Our recommended Range Rover Sport starts with a V-8 and the HSE Dynamic trim, which adds 21-inch wheels, a two-speed transfer case, leather upholstery, premium audio, premium audio, and soft Windsor hides for about $89,000. 

Touch Pro Duo

Range Rover’s infotainment system changed last year to twin 10.0-inch touchscreens perched one atop the other, which the automaker calls Touch Pro Duo. 

The bottom touchscreen handles climate controls and vehicle functions including terrain controls, the top screen handles navigation and audio functions. Thankfully there are still hard knobs for temperature settings and volume controls, but the rest of the news isn’t as good. 

Range Rover’s infotainment system can lag, and in some cases has completely shut off on us. There’s some reprieve via smartphone operating systems such as Apple CarPlay and Android Auto, but they’re only as stable as the hardware. And sometimes the hardware doesn’t want to play ball at all. 

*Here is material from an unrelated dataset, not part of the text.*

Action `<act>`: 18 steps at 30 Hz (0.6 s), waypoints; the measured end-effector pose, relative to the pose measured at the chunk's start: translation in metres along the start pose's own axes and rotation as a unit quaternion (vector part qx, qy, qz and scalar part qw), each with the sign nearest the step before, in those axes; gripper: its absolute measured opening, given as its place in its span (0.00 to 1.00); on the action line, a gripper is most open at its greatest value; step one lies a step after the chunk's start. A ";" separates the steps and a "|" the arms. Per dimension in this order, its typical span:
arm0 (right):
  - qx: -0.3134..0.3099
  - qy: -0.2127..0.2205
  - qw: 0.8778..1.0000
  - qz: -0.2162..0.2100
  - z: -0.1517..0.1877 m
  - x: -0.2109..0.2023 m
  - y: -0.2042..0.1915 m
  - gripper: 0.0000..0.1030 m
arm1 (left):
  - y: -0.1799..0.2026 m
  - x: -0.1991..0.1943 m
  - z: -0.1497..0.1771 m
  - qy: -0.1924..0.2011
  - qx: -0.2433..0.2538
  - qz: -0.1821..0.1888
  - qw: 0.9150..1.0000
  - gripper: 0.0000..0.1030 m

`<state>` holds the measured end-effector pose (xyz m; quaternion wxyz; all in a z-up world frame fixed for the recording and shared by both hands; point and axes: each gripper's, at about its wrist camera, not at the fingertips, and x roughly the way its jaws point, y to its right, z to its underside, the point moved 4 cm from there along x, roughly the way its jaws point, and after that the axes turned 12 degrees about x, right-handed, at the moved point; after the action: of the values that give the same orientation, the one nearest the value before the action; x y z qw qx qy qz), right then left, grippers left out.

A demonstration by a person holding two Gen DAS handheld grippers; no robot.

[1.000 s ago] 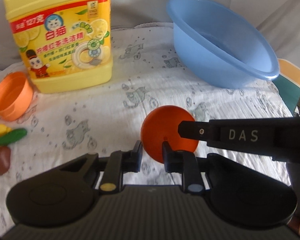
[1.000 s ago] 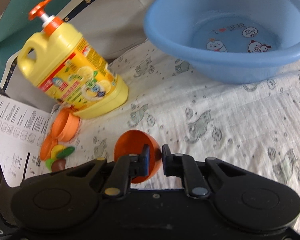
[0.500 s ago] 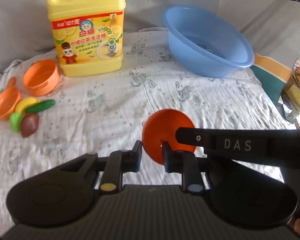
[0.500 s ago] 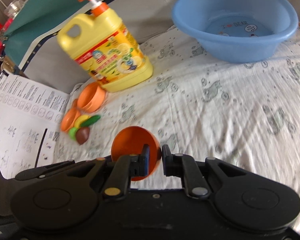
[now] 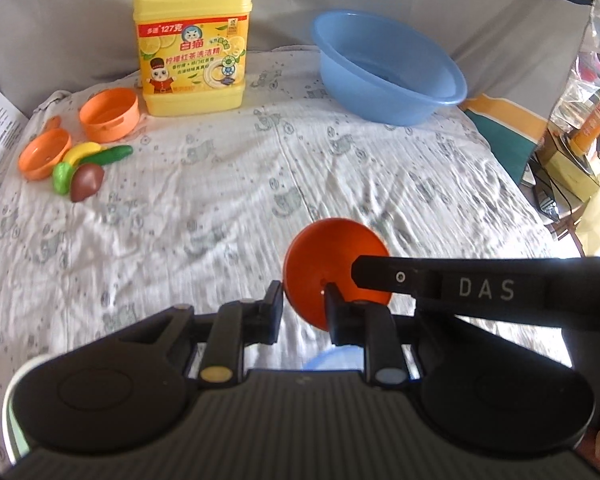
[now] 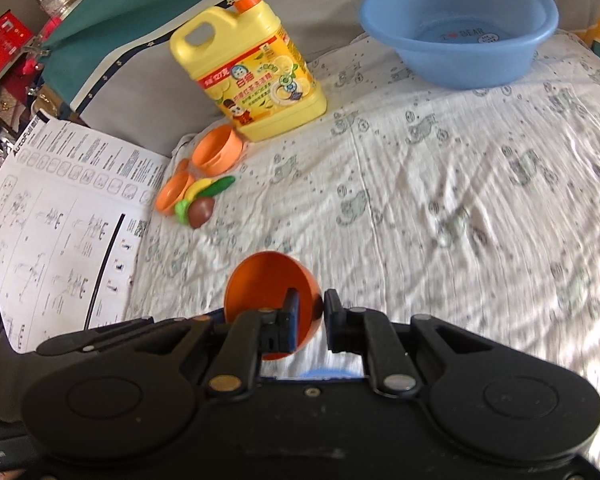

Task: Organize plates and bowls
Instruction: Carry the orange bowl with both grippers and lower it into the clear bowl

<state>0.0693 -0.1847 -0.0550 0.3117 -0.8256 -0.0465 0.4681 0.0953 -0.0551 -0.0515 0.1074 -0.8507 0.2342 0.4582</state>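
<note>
An orange bowl [image 6: 270, 294] is held on its side just above the middle of the lower half of the right wrist view, its wall pinched between the two fingers of the right gripper [image 6: 308, 318]: one finger sits inside the opening, the other against the outer surface. In the left wrist view the same orange bowl [image 5: 334, 270] appears right of centre in the lower half, its rounded outside facing the camera, with a finger of the right gripper [image 5: 374, 276] reaching in from the right edge and crossing it. The left gripper [image 5: 302, 306] is seen below it with a moderate gap between its fingers; its right finger lies against or just in front of the bowl's lower edge, and whether there is contact cannot be told.

A patterned white cloth [image 5: 220, 200] covers the surface. At the upper right of both views a blue basin [image 5: 388, 76] rests on the cloth. A yellow detergent bottle [image 5: 192, 44] with an orange pump stands upright at the upper centre-left. Just beside the bottle, toward the left edge, a second orange bowl [image 5: 110, 118] lies tilted, and near it an orange dish [image 5: 44, 152] is grouped with toy food pieces [image 5: 82, 166]. A printed instruction sheet [image 6: 56, 220] is seen at the left of the right wrist view.
</note>
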 end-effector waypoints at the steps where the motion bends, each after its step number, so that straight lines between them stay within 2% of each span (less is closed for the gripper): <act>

It’s a minor inconvenience that most owners will anticipate or ignore, but Touch Pro Duo can be complicated for even minor tasks. Turning on the heated seats, for instance, requires physically pressing the temperature knob and twisting in one direction—easy. Adding a frequent destination or function to the favorites screen? Swipe at least two menus over, find an opening, press the “+” button, find the function, add the button, resize the button to be one icon, three icons, or more icons, then long press to set. The days of holding down a button for a favorite radio station seem far behind us.